Now, in this that I declare unto you, I praise you not. So there was a problem in Corinth. Corinth had, of course, many, many problems. They range from meat offered to idols to saying there was no resurrection to difficulties with divorce and remarriage. It just covered the whole spectrum. He says, I praise you not that you come together not for the better, but for the worse. It should be for the better to keep Passover. For first of all, when you come together in the church, I hear that there be divisions among you, and I partly believe it. For there must be also heresies or divisions among you, that they which are approved may be made manifest among you. Back several months ago, standing right here, I said after a video from the home office, I said, this trial that the church is now undergoing is not just a ministry. It is on everybody, everywhere, and a lot of people don't discern or recognize the test when they come. A lot of people are doing what they're doing today because of hearsay. And remember, I read that little poem here about hearsay. Because somebody else said that somebody else said that somebody said that somebody did this. I'm out of here. I'm not going to pursue that. But Paul says that they which are approved may be made manifest among you. Sometimes you just wonder, well, you could go back to the time of Satan's rebellion. God obviously knew what Satan was doing when he began to work on the angels, and eventually drew a third part of them into his camp. He knew what Satan was doing. Did he have power to step in and to stop it? Of course he did. He created them.

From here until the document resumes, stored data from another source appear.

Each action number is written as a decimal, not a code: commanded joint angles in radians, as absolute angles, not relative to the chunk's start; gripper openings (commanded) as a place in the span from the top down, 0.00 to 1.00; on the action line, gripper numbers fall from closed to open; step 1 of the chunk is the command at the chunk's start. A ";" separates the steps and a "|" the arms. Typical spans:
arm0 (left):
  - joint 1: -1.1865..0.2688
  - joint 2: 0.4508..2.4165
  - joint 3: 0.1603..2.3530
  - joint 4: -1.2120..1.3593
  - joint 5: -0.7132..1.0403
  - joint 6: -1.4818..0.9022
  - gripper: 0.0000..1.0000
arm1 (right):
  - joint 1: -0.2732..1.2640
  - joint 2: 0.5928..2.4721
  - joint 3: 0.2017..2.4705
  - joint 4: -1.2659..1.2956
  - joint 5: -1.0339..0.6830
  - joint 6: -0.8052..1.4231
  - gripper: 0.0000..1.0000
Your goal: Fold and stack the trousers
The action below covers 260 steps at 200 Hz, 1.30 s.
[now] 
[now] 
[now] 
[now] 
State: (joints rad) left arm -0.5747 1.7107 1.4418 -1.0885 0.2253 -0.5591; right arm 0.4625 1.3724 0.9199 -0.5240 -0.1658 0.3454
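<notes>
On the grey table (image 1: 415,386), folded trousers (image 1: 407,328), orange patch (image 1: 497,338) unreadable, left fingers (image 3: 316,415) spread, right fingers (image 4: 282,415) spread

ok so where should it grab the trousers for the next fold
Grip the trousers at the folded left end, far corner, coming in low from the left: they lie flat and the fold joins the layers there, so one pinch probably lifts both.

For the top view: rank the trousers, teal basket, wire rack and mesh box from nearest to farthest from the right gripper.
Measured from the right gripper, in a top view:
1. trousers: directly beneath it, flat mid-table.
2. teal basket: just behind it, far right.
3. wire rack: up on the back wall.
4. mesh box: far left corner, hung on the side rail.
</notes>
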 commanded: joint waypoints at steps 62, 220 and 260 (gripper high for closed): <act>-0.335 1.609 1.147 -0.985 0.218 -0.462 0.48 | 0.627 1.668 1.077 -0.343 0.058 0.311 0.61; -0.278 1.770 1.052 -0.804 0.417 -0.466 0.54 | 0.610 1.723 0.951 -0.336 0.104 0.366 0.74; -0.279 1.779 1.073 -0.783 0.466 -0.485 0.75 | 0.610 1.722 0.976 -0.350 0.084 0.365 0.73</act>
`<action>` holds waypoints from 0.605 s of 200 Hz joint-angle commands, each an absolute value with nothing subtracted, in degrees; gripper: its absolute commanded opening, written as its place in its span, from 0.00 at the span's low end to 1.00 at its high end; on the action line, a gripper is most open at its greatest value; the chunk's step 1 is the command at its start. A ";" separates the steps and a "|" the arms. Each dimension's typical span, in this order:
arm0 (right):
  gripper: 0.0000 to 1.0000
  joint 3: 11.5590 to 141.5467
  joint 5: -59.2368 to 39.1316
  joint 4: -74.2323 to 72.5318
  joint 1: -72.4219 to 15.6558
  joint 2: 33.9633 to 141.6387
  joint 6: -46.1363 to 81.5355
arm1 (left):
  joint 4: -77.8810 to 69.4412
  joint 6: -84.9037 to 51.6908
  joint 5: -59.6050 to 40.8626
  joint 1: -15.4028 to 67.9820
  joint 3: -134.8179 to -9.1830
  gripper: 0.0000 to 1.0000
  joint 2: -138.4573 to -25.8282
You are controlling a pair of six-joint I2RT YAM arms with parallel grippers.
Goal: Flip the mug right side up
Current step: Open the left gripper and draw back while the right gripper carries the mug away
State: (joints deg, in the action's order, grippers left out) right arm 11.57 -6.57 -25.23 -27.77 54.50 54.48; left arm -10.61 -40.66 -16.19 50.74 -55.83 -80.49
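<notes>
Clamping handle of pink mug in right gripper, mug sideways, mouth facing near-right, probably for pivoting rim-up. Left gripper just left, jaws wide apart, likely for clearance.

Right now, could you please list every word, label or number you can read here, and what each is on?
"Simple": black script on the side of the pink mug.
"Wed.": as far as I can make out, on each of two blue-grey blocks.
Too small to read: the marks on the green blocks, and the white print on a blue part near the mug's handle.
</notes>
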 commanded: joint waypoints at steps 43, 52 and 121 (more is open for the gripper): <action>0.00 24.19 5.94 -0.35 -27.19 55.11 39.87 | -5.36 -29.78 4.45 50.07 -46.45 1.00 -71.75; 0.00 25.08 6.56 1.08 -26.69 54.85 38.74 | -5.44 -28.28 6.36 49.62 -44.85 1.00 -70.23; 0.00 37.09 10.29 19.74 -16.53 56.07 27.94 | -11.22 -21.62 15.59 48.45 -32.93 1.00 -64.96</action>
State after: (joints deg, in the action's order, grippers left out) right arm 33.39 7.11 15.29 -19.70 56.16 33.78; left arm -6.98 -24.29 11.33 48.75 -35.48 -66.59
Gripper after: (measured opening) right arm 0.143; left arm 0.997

Does God create anything greater than he can control? If he's all-powerful, then I submit to you that he does not create anything greater than he can control. That would be contradiction within itself. There are many divisions and many tests and trials that come upon God's people that God could step in and stop. But God wants to know, and he will know, what is our heart and where do we really stand when it comes to our faith, loyalty, allegiance, obedience to him?

Verse 20, when you come together, therefore, into one place, this is not to eat the Lord's Supper. And some of those in worldwide began to call it the Lord's Supper. And he says clearly, it is not to eat the Lord's Supper. And where did that phrase, the Lord's Supper, come from?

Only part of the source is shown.